## What the exercise asks
For the listing that follows, give again exactly the lines from the one with "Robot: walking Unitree" to the one with "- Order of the", including both.

## Data
****************************************
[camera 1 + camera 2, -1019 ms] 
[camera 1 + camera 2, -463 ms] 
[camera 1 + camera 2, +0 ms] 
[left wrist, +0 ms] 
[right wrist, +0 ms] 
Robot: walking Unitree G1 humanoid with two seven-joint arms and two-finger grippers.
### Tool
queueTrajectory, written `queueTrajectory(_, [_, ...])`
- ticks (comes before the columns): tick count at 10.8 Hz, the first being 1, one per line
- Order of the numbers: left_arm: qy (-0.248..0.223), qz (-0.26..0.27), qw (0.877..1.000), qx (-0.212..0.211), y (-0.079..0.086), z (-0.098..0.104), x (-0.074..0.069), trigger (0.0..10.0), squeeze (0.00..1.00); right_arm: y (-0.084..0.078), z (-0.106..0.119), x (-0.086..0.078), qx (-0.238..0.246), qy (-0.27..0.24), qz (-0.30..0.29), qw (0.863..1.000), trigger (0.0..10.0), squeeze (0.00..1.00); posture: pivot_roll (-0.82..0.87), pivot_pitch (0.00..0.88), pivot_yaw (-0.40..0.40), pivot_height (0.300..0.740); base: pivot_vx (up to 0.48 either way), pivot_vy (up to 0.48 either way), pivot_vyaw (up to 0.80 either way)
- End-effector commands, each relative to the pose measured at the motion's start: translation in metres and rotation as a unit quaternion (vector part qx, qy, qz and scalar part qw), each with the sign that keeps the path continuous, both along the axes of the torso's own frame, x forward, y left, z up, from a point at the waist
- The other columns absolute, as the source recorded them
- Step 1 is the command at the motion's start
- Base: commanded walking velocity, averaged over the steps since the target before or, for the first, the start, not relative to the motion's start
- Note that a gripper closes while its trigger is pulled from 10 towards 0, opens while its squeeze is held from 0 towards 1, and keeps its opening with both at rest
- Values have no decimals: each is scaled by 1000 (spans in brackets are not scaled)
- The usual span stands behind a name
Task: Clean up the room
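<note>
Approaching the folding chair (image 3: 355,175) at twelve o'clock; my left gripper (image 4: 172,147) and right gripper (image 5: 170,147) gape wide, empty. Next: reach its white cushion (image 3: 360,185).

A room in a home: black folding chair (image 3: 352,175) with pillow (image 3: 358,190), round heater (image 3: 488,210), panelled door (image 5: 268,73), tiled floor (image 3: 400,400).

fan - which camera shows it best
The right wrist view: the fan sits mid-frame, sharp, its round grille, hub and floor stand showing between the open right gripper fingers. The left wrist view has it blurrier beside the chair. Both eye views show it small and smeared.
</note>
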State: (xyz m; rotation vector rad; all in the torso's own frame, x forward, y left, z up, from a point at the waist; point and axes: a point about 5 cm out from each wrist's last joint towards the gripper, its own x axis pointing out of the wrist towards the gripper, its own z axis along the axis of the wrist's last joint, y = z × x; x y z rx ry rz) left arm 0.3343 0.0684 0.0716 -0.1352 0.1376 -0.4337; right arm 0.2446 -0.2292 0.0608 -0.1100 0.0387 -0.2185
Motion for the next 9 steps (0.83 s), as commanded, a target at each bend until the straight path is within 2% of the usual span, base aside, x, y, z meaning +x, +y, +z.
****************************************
## Solution for this problem
Robot: walking Unitree G1 humanoid with two seven-joint arms and two-finger grippers.
### Tool
queueTrajectory, written `queueTrajectory(_, [_, ...])`
- ticks (comes before the columns): tick count at 10.8 Hz, the first being 1, one per line
- Order of the numbers: left_arm: qy (-0.248..0.223), qz (-0.26..0.27), qw (0.877..1.000), qx (-0.212..0.211), y (-0.079..0.086), z (-0.098..0.104), x (-0.074..0.069), trigger (0.0..10.0), squeeze (0.00..1.00); right_arm: y (-0.084..0.078), z (-0.106..0.119), x (-0.086..0.078), qx (-0.238..0.246), qy (-0.27..0.24), qz (-0.30..0.29), qw (0.863..1.000), trigger (0.0..10.0), squeeze (0.00..1.00); posture: pivot_roll (-0.82..0.87), pivot_pitch (0.00..0.88), pivot_yaw (-0.40..0.40), pivot_height (0.300..0.740); base: pivot_vx (up to 0.48 either way), pivot_vy (up to 0.48 either way), pivot_vyaw (up to 0.80 either way)

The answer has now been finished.